To do> What the task needs is the data below, written out verbatim.

Given material>
○ ○ ○ ○ ○
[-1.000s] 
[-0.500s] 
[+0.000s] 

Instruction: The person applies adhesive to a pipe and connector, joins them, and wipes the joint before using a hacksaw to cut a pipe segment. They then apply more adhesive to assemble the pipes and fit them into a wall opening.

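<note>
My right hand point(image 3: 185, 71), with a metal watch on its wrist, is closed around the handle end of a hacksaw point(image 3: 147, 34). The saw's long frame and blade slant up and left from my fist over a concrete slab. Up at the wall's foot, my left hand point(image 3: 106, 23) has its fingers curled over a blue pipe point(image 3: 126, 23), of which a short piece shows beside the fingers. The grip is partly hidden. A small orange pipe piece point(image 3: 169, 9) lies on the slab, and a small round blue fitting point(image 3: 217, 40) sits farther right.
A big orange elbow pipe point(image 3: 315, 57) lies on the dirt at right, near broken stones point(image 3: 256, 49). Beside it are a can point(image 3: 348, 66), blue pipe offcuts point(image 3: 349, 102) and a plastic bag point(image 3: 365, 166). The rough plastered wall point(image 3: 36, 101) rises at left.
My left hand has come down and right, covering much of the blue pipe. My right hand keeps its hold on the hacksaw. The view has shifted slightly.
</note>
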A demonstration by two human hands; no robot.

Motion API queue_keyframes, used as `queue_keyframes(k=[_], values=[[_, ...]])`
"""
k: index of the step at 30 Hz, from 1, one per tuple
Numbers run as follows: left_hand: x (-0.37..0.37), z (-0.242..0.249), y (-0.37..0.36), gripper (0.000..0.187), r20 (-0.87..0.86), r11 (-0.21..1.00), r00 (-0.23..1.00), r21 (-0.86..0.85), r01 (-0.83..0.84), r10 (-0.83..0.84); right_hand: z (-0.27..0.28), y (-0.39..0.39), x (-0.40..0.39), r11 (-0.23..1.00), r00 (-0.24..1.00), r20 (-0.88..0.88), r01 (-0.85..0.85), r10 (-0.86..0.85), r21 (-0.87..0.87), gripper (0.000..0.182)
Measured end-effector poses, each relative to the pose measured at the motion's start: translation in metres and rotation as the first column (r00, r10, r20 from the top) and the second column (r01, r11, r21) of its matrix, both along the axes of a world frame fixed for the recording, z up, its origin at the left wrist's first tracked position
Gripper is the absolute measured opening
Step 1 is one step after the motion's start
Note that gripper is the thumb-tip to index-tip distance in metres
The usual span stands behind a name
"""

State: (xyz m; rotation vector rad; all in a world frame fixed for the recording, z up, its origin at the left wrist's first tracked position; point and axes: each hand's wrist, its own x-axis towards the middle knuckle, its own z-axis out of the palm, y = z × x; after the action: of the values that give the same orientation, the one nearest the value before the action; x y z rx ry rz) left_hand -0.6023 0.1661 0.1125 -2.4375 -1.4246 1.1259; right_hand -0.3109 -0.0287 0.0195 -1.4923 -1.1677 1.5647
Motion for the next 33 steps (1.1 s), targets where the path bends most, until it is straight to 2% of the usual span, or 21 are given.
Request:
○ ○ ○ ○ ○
Solution to the exercise>
[-1.000s] 
[-0.500s] 
[+0.000s] 

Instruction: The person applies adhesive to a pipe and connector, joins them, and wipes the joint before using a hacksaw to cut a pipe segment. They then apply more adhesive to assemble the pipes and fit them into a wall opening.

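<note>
My right hand point(image 3: 185, 71), with a metal watch on its wrist, is closed around the handle end of a hacksaw point(image 3: 147, 34). The saw's long frame and blade slant up and left from my fist over a concrete slab. Up at the wall's foot, my left hand point(image 3: 106, 23) has its fingers curled over a blue pipe point(image 3: 126, 23), of which a short piece shows beside the fingers. The grip is partly hidden. A small orange pipe piece point(image 3: 169, 9) lies on the slab, and a small round blue fitting point(image 3: 217, 40) sits farther right.
A big orange elbow pipe point(image 3: 315, 57) lies on the dirt at right, near broken stones point(image 3: 256, 49). Beside it are a can point(image 3: 348, 66), blue pipe offcuts point(image 3: 349, 102) and a plastic bag point(image 3: 365, 166). The rough plastered wall point(image 3: 36, 101) rises at left.
My left hand has come down and right, covering much of the blue pipe. My right hand keeps its hold on the hacksaw. The view has shifted slightly.
</note>
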A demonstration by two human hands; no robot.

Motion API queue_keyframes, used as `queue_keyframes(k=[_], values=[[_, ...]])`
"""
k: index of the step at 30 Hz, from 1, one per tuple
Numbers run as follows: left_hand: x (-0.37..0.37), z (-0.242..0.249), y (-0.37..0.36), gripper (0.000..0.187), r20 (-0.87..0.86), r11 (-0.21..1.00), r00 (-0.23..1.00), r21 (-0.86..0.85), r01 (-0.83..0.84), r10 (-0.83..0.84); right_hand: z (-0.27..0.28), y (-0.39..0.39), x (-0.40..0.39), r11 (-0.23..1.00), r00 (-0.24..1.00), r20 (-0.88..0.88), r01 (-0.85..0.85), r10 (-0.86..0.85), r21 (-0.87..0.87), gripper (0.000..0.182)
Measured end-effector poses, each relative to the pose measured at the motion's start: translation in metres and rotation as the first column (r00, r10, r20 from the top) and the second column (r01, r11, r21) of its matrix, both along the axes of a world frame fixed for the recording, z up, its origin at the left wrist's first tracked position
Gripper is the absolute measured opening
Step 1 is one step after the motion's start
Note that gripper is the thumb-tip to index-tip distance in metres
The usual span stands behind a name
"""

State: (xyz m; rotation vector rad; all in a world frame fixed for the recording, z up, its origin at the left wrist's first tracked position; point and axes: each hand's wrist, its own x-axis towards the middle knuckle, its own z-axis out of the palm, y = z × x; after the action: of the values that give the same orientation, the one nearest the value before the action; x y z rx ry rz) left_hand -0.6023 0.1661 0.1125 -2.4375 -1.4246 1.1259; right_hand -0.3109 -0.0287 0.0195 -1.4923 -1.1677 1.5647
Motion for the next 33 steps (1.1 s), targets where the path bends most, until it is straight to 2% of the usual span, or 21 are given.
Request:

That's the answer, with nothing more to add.